“Laurene looks a lot like Tina, but she is totally different because she is tougher and armor-plated.
That’s why the marriage works.”
Jobs understood this as well. Despite his emotional turbulence and occasional meanness, the
marriage would turn out to be enduring, marked by loyalty and faithfulness, overcoming the ups
and downs and jangling emotional complexities it encountered.
• • •
Avie Tevanian decided Jobs needed a bachelor’s party. This was not as easy as it sounded. Jobs
did not like to party and didn’t have a gang of male buddies. He didn’t even have a best man. So
the party turned out to be just Tevanian and Richard Crandall, a computer science professor at
Reed who had taken a leave to work at NeXT. Tevanian hired a limo, and when they got to Jobs’s
house, Powell answered the door dressed in a suit and wearing a fake moustache, saying that she
wanted to come as one of the guys. It was just a joke, and soon the three bachelors, none of them
drinkers, were rolling to San Francisco to see if they could pull off their own pale version of a
bachelor party.
Tevanian had been unable to get reservations at Greens, the vegetarian restaurant at Fort Mason
that Jobs liked, so he booked a very fancy restaurant at a hotel. “I don’t want to eat here,” Jobs
announced as soon as the bread was placed on the table. He made them get up and walk out, to the
horror of Tevanian, who was not yet used to Jobs’s restaurant manners.
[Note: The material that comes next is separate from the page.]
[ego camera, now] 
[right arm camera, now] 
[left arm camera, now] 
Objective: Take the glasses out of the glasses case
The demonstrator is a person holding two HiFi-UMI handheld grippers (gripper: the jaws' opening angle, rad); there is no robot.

He led them to Café
Jacqueline in North Beach, the soufflé place that he loved, which was indeed a better choice.
Afterward they took the limo across the Golden Gate Bridge to a bar in Sausalito, where all three
ordered shots of tequila but only sipped them. “It was not great as bachelor parties go, but it was
the best we could come up with for someone like Steve, and nobody else volunteered to do it,”
recalled Tevanian. Jobs was appreciative. He decided that he wanted Tevanian to marry his sister
Mona Simpson. Though nothing came of it, the thought was a sign of affection.
Powell had fair warning of what she was getting into. As she was planning the wedding, the
person who was going to do the calligraphy for the invitations came by the house to show them
some options. There was no furniture for her to sit on, so she sat on the floor and laid out the
samples. Jobs looked for a few minutes, then got up and left the room. They waited for him to
come back, but he didn’t. After a while Powell went to find him in his room. “Get rid of her,” he
said. “I can’t look at her stuff. It’s shit.”
On March 18, 1991, Steven Paul Jobs, thirty-six, married Laurene Powell, twenty-seven, at the
Ahwahnee Lodge in Yosemite National Park. Built in the 1920s, the Ahwahnee is a sprawling pile
of stone, concrete, and timber designed in a style that mixed Art Deco, the Arts and Crafts
movement, and the Park Service’s love of huge fireplaces. Its best features are the views. It has
floor-to-ceiling windows looking out on Half Dome and Yosemite Falls.
About fifty people came, including Steve’s father Paul Jobs and sister Mona Simpson. She
brought her fiancé, Richard Appel, a lawyer who went on to become a television comedy writer.